Banks in Trouble: Investor Lawsuits Filed as Rate-Fixing Probe Widens
As the multi-fronted investigation into the alleged manipulation of foreign exchange rates widens, a dozen large investors have joined forces to sue the 12 banks accused of conspiring to rig global foreign exchange prices, according to a consolidate complaint seen by The Wall Street Journal. The class action lawsuit was filed Monday in the U.S. District Court of the Southern District of New York.
As the investor lawsuit shows, regulatory authorities are not the only source of legal woes for the banks allegedly involved in rate fixing.

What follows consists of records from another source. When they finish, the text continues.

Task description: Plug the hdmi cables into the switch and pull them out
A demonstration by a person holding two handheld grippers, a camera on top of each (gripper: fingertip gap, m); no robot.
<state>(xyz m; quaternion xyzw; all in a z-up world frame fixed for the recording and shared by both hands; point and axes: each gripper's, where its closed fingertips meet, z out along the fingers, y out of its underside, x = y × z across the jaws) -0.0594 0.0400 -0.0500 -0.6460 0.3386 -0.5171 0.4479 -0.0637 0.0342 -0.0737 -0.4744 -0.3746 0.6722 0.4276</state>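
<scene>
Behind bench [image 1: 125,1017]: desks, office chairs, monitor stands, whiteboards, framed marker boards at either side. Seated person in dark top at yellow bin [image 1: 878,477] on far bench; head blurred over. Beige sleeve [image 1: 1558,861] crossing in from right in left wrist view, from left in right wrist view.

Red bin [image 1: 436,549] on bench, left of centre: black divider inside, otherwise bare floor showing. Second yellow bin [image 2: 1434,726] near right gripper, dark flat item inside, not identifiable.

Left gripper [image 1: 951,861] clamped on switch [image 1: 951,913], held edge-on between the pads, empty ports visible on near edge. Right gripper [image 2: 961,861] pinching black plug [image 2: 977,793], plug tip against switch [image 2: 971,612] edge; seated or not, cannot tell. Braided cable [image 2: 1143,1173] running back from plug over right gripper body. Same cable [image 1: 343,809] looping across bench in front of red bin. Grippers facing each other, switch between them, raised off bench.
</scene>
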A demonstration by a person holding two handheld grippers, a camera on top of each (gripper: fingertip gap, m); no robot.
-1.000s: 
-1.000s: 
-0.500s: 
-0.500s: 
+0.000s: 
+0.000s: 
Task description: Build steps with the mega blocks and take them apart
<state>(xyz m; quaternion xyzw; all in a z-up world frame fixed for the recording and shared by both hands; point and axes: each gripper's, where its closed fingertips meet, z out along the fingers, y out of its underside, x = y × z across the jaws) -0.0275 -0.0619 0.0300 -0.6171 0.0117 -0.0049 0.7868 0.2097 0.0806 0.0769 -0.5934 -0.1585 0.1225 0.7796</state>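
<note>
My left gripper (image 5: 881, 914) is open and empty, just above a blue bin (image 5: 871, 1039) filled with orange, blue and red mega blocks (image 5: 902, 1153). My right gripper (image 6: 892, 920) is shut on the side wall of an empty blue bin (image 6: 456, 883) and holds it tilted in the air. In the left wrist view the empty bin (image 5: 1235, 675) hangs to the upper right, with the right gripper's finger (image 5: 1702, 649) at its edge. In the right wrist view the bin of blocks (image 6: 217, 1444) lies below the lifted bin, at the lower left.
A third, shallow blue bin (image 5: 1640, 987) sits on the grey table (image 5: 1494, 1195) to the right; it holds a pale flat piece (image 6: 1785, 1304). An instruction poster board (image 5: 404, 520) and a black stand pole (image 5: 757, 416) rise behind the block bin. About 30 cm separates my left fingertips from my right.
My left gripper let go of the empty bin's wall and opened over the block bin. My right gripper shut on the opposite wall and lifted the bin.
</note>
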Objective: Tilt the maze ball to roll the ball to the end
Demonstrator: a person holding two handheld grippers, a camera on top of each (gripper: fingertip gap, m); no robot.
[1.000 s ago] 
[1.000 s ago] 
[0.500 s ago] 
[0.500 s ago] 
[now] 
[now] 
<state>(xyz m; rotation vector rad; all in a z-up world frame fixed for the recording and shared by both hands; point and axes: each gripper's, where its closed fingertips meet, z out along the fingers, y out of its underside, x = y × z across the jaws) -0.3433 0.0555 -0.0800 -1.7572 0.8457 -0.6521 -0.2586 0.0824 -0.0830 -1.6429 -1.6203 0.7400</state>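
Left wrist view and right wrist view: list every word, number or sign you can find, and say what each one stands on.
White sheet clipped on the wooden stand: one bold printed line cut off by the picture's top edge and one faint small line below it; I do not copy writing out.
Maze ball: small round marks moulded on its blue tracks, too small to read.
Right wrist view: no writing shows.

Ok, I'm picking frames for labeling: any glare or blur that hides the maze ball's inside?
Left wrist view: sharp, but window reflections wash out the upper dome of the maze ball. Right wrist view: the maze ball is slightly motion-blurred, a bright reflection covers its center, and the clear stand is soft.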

The banks named in the lawsuit are Bank of America (NYSE:BAC), Barclays (NYSE:BCS), BNP Paribas (BNPQY.PK), Citigroup (NYSE:C), Credit Suisse (NYSE:CS), Deutsche Bank (NYSE:DB), Goldman Sachs (NYSE:GS), HSBC (NYSE:HSBC), JPMorgan Chase (NYSE:JPM), Morgan Stanley (NYSE:MS), Royal Bank of Scotland (NYSE:RBS), and UBS (NYSE:BCS). Representatives for these banks either would not give comment to The Wall Street Journal or could not be reached.
According to the complaint, obtained by the Journal, the investors pursuing the lawsuit accused the banks of communicating “with one another, including in chat rooms, via instant messages, and by emails, to carry out their conspiracy” to rig foreign-exchange rates as far back as January 2003.